* **Task objective**
Set all the entries down once more, with nothing altered.

* **Exercise materials**
::::
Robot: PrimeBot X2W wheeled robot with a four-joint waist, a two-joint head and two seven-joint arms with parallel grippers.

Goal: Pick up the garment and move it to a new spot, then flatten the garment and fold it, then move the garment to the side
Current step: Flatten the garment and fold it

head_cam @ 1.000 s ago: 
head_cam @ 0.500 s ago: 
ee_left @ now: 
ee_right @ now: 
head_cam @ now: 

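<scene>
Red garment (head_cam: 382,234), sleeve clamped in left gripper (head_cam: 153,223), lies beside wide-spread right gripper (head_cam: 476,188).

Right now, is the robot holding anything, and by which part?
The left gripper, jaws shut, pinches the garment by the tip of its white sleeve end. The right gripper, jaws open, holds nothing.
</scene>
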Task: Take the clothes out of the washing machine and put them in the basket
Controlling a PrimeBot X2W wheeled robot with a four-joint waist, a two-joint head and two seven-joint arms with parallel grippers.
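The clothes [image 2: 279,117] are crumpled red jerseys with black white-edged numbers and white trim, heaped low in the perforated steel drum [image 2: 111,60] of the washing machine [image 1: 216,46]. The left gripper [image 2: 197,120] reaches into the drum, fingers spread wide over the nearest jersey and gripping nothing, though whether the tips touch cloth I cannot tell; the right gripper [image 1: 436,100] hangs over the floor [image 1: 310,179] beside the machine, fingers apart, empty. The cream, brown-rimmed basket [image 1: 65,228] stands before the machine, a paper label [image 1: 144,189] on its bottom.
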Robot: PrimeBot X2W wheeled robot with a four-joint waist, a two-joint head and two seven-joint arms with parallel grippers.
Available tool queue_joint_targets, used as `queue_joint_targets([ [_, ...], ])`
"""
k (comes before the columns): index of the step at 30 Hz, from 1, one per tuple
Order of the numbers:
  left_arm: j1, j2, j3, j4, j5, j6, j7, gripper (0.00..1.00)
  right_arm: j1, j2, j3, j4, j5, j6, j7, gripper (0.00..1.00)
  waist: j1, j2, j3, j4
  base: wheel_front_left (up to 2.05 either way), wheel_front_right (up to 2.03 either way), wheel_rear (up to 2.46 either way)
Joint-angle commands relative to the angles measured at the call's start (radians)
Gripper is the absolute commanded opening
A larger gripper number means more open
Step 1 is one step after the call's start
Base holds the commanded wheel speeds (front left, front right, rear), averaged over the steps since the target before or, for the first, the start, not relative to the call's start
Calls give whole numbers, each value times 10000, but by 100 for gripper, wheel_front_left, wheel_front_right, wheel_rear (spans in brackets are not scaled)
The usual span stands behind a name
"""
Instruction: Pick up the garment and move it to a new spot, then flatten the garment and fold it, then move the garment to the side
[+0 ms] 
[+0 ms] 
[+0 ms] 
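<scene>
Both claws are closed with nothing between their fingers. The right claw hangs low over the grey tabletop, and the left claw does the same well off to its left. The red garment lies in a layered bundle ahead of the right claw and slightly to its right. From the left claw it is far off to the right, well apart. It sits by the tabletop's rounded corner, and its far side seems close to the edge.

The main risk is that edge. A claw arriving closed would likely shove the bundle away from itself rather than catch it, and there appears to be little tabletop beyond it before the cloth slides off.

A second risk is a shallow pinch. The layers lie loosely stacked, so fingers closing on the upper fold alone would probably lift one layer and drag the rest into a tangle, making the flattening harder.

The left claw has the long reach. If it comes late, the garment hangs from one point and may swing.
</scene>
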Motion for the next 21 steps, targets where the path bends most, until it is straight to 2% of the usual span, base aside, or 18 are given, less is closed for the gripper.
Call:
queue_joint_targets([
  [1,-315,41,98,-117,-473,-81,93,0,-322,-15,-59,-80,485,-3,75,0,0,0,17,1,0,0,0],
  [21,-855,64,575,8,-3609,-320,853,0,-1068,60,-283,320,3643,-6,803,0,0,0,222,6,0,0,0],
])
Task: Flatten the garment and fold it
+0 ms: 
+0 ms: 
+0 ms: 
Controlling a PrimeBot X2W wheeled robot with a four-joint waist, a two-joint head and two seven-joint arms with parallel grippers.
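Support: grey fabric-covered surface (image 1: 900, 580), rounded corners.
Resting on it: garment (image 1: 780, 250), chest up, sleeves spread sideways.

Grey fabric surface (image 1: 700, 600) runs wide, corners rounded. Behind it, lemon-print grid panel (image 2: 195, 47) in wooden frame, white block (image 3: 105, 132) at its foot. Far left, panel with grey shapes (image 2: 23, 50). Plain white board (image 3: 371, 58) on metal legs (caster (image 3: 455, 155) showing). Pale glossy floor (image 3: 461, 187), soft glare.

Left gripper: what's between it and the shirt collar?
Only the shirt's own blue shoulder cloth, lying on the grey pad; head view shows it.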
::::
* **Solution to the problem**
Robot: PrimeBot X2W wheeled robot with a four-joint waist, a two-joint head and two seven-joint arms with parallel grippers.

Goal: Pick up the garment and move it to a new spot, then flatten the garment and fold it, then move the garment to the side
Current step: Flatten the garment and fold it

head_cam @ 1.000 s ago: 
head_cam @ 0.500 s ago: 
ee_left @ now: 
ee_right @ now: 
head_cam @ now: 

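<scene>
Red garment (head_cam: 382,234), sleeve clamped in left gripper (head_cam: 153,223), lies beside wide-spread right gripper (head_cam: 476,188).

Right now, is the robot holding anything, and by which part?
The left gripper, jaws shut, pinches the garment by the tip of its white sleeve end. The right gripper, jaws open, holds nothing.
</scene>
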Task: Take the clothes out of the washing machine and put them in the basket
Controlling a PrimeBot X2W wheeled robot with a four-joint waist, a two-joint head and two seven-joint arms with parallel grippers.
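The clothes [image 2: 279,117] are crumpled red jerseys with black white-edged numbers and white trim, heaped low in the perforated steel drum [image 2: 111,60] of the washing machine [image 1: 216,46]. The left gripper [image 2: 197,120] reaches into the drum, fingers spread wide over the nearest jersey and gripping nothing, though whether the tips touch cloth I cannot tell; the right gripper [image 1: 436,100] hangs over the floor [image 1: 310,179] beside the machine, fingers apart, empty. The cream, brown-rimmed basket [image 1: 65,228] stands before the machine, a paper label [image 1: 144,189] on its bottom.
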Robot: PrimeBot X2W wheeled robot with a four-joint waist, a two-joint head and two seven-joint arms with parallel grippers.
Available tool queue_joint_targets, used as `queue_joint_targets([ [_, ...], ])`
"""
k (comes before the columns): index of the step at 30 Hz, from 1, one per tuple
Order of the numbers:
  left_arm: j1, j2, j3, j4, j5, j6, j7, gripper (0.00..1.00)
  right_arm: j1, j2, j3, j4, j5, j6, j7, gripper (0.00..1.00)
  waist: j1, j2, j3, j4
  base: wheel_front_left (up to 2.05 either way), wheel_front_right (up to 2.03 either way), wheel_rear (up to 2.46 either way)
Joint-angle commands relative to the angles measured at the call's start (radians)
Gripper is the absolute commanded opening
A larger gripper number means more open
Step 1 is one step after the call's start
Base holds the commanded wheel speeds (front left, front right, rear), averaged over the steps since the target before or, for the first, the start, not relative to the call's start
Calls give whole numbers, each value times 10000, but by 100 for gripper, wheel_front_left, wheel_front_right, wheel_rear (spans in brackets are not scaled)
The usual span stands behind a name
"""
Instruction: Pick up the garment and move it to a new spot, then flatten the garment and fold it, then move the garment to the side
[+0 ms] 
[+0 ms] 
[+0 ms] 
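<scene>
Both claws are closed with nothing between their fingers. The right claw hangs low over the grey tabletop, and the left claw does the same well off to its left. The red garment lies in a layered bundle ahead of the right claw and slightly to its right. From the left claw it is far off to the right, well apart. It sits by the tabletop's rounded corner, and its far side seems close to the edge.

The main risk is that edge. A claw arriving closed would likely shove the bundle away from itself rather than catch it, and there appears to be little tabletop beyond it before the cloth slides off.

A second risk is a shallow pinch. The layers lie loosely stacked, so fingers closing on the upper fold alone would probably lift one layer and drag the rest into a tangle, making the flattening harder.

The left claw has the long reach. If it comes late, the garment hangs from one point and may swing.
</scene>
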Motion for the next 21 steps, targets where the path bends most, until it is straight to 2% of the usual span, base aside, or 18 are given, less is closed for the gripper.
Call:
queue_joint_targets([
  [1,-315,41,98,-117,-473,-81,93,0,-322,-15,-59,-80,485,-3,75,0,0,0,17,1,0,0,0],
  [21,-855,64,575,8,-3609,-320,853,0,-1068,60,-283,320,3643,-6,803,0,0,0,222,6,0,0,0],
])
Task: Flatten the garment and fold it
+0 ms: 
+0 ms: 
+0 ms: 
Controlling a PrimeBot X2W wheeled robot with a four-joint waist, a two-joint head and two seven-joint arms with parallel grippers.
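Support: grey fabric-covered surface (image 1: 900, 580), rounded corners.
Resting on it: garment (image 1: 780, 250), chest up, sleeves spread sideways.

Grey fabric surface (image 1: 700, 600) runs wide, corners rounded. Behind it, lemon-print grid panel (image 2: 195, 47) in wooden frame, white block (image 3: 105, 132) at its foot. Far left, panel with grey shapes (image 2: 23, 50). Plain white board (image 3: 371, 58) on metal legs (caster (image 3: 455, 155) showing). Pale glossy floor (image 3: 461, 187), soft glare.

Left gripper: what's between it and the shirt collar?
Only the shirt's own blue shoulder cloth, lying on the grey pad; head view shows it.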

The answer given above is complete as it stands.